Whenever a line of the listing contains the string "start", return that line.

• [Data in this exercise]:
##########

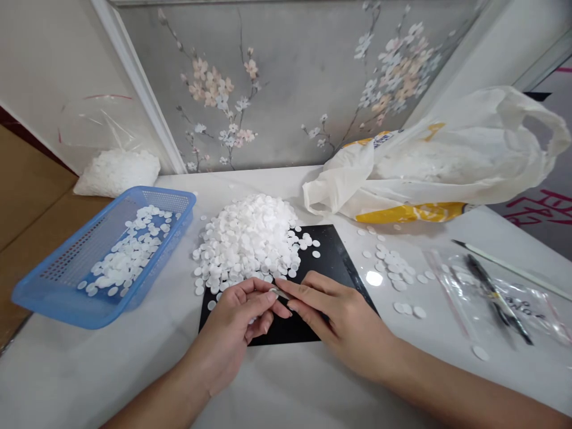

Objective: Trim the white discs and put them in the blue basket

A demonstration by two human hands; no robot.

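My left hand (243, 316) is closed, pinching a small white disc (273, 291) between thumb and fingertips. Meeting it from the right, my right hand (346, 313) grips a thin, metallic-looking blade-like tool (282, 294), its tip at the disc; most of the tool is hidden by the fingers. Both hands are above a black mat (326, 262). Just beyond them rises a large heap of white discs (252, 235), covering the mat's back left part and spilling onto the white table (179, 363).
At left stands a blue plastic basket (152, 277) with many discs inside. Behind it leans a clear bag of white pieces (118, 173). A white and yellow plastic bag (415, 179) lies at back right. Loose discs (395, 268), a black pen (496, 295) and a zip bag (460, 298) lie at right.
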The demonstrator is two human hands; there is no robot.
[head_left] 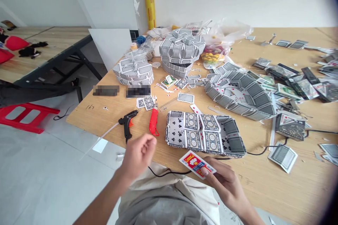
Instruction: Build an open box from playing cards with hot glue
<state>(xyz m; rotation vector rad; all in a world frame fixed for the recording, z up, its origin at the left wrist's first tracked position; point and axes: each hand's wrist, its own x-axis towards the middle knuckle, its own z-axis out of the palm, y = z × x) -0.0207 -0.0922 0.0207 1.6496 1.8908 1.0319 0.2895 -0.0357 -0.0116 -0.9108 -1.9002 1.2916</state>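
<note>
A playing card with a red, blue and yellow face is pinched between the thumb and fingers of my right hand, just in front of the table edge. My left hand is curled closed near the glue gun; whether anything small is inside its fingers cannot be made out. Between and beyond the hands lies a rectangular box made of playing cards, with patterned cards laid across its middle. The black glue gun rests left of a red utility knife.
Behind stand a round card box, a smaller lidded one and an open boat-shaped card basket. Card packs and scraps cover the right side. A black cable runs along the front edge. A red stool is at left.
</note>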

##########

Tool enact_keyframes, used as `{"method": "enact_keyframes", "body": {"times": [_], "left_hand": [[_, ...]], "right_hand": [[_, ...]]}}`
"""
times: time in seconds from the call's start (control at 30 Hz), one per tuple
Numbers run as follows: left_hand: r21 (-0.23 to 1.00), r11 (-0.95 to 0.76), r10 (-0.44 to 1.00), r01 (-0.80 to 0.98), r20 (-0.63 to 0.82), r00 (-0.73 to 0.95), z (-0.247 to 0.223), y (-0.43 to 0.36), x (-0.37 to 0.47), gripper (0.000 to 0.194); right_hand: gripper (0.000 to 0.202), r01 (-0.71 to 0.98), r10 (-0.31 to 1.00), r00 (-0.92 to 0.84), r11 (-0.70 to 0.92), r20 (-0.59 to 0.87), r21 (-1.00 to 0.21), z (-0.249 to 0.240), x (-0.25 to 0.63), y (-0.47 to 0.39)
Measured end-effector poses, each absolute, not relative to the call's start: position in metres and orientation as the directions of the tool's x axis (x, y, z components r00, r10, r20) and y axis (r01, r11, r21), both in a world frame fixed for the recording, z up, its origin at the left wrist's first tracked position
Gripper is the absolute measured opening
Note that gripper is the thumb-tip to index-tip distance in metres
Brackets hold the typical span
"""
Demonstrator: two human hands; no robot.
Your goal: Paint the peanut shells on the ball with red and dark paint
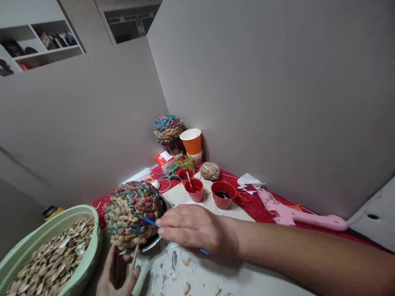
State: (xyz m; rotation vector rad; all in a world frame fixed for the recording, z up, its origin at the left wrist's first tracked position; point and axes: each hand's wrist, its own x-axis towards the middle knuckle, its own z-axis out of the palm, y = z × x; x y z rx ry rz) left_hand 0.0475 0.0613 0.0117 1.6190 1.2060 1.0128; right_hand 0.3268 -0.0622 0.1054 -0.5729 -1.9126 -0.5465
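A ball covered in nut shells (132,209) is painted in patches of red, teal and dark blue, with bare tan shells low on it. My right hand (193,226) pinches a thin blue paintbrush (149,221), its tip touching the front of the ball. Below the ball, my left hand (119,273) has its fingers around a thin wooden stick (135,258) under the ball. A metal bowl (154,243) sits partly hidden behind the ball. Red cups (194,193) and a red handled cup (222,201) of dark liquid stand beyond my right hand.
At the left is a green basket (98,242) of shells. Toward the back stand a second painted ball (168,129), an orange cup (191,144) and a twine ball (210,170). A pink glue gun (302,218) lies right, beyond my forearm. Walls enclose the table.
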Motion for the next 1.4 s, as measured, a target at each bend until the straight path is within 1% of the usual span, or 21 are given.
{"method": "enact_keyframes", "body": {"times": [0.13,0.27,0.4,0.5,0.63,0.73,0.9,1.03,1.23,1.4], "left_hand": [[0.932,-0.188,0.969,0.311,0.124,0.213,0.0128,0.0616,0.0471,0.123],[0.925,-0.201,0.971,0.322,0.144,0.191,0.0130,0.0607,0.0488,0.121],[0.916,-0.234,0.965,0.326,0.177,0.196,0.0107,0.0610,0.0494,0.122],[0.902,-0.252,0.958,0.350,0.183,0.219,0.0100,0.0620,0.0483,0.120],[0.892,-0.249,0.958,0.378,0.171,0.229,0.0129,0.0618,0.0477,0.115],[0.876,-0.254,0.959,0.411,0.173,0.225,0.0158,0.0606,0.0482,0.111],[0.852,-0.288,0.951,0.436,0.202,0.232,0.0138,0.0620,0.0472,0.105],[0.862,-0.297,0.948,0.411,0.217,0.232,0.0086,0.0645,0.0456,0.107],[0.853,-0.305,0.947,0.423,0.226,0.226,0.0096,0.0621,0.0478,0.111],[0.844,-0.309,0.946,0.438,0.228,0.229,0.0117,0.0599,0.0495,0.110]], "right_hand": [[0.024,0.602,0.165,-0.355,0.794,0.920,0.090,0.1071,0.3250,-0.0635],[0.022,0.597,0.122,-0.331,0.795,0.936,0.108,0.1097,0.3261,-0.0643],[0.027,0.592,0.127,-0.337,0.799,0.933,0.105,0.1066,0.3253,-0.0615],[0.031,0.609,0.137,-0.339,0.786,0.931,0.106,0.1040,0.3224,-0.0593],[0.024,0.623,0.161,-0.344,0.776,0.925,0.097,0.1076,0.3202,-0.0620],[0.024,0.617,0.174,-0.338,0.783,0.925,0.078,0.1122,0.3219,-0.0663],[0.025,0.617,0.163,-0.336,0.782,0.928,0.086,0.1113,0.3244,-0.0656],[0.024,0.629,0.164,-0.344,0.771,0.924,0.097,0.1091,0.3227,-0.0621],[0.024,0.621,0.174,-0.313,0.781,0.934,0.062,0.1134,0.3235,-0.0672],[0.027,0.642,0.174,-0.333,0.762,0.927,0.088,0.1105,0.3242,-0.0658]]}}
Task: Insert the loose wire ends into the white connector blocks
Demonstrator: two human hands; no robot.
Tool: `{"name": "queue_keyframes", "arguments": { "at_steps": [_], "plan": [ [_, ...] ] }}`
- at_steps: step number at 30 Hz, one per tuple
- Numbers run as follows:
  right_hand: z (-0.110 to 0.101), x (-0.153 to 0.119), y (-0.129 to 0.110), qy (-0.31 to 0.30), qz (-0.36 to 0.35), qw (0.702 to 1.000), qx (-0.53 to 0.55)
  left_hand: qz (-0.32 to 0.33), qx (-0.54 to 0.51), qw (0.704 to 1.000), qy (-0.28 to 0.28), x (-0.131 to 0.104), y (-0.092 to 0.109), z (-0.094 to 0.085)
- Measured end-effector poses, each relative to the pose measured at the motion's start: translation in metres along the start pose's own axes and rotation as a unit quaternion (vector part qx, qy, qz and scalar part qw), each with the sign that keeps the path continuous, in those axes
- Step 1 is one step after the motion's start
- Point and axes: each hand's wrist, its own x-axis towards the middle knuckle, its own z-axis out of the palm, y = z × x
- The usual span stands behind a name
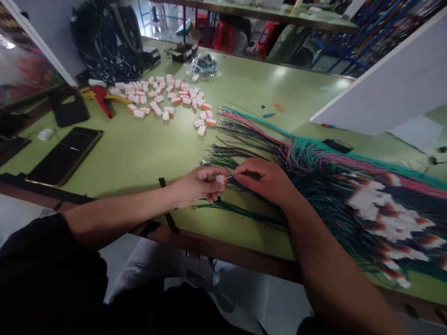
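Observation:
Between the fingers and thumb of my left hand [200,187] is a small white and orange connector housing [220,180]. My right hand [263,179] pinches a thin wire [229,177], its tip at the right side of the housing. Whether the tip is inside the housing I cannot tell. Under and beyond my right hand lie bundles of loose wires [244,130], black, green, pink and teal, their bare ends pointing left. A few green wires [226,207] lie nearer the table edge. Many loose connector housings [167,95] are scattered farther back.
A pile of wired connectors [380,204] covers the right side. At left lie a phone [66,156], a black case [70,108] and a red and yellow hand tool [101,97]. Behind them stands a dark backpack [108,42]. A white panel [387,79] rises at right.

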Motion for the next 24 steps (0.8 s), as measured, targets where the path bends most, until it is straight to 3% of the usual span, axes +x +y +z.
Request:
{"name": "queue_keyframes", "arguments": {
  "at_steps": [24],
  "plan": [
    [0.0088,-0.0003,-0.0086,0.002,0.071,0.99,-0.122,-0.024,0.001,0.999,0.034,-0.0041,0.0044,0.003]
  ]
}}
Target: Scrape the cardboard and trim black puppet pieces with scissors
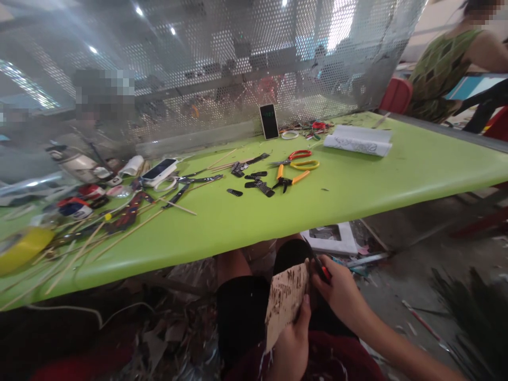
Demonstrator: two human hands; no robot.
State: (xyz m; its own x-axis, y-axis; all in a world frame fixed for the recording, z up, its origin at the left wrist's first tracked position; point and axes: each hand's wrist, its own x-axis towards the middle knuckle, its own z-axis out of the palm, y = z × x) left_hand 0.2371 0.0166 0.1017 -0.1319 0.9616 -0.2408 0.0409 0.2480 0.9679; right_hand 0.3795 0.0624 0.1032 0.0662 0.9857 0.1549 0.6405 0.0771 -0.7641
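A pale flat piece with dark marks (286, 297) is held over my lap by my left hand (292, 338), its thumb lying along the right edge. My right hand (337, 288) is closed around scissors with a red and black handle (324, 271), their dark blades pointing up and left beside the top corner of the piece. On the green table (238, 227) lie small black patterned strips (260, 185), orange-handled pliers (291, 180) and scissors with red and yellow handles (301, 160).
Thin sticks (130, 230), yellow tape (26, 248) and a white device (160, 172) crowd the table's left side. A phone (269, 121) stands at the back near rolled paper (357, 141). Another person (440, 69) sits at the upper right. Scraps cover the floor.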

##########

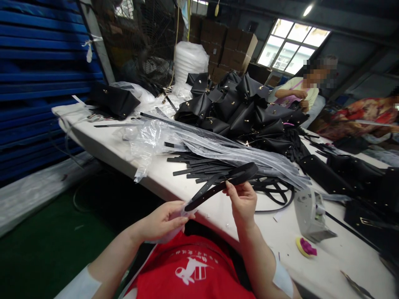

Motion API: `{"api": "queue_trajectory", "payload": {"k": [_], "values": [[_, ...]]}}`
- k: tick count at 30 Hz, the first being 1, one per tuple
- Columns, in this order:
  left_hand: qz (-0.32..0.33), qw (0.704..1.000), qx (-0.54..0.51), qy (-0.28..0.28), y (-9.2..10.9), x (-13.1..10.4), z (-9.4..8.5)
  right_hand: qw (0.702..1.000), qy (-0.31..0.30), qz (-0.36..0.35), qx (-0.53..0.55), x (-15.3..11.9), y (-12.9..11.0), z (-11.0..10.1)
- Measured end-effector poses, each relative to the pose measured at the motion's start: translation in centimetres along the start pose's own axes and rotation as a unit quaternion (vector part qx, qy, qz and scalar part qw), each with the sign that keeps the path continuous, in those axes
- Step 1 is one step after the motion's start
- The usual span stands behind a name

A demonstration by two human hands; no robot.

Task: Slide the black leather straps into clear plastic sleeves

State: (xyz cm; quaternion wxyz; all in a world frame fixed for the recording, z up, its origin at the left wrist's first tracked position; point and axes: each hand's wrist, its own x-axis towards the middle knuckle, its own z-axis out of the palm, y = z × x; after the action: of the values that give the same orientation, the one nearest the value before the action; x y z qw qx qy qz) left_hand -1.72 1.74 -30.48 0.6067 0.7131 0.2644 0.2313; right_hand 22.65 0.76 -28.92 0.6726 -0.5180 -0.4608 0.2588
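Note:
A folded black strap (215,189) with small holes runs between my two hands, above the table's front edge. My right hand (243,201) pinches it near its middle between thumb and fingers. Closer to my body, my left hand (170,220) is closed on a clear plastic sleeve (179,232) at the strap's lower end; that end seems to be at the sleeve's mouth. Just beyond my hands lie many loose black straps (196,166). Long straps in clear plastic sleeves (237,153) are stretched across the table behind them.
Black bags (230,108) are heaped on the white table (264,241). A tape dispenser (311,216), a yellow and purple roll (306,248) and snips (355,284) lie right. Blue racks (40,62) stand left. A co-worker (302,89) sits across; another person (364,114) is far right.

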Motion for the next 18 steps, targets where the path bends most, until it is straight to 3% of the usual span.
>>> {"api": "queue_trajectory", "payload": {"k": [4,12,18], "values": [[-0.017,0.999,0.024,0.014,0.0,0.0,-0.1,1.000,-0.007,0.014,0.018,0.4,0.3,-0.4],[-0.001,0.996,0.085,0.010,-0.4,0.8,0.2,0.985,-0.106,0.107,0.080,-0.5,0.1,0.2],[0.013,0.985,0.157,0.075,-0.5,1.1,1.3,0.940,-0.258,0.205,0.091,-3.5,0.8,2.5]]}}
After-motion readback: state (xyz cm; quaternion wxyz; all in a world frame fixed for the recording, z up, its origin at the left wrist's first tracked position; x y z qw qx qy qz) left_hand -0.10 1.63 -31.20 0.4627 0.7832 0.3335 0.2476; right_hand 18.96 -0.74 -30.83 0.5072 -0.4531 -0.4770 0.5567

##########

• [Answer]:
times: time in seconds from the call's start (control at 30 Hz), one per tuple
Measured end-effector poses, each absolute, not relative to the call's start: position in metres and orientation as the directions of the tool's x axis (x, y, z components r00, r10, r20) and y axis (r01, r11, r21), both in a world frame fixed for the recording, z up, its origin at the left wrist's first tracked position
- Measured end-effector poses, each relative to the pose measured at the motion's start: translation in metres along the start pose's own axes and rotation as a unit quaternion (vector part qx, qy, qz and scalar part qw), each with the sign that keeps the path continuous, in those axes
- Step 1 is one step after the motion's start
- Measured end-effector poses, each relative to the pose measured at the motion's start: translation in centimetres along the start pose's own axes and rotation as a unit quaternion (vector part qx, qy, qz and scalar part qw), each with the sign that keeps the path continuous, in those axes
- Step 1 is one step after the motion's start

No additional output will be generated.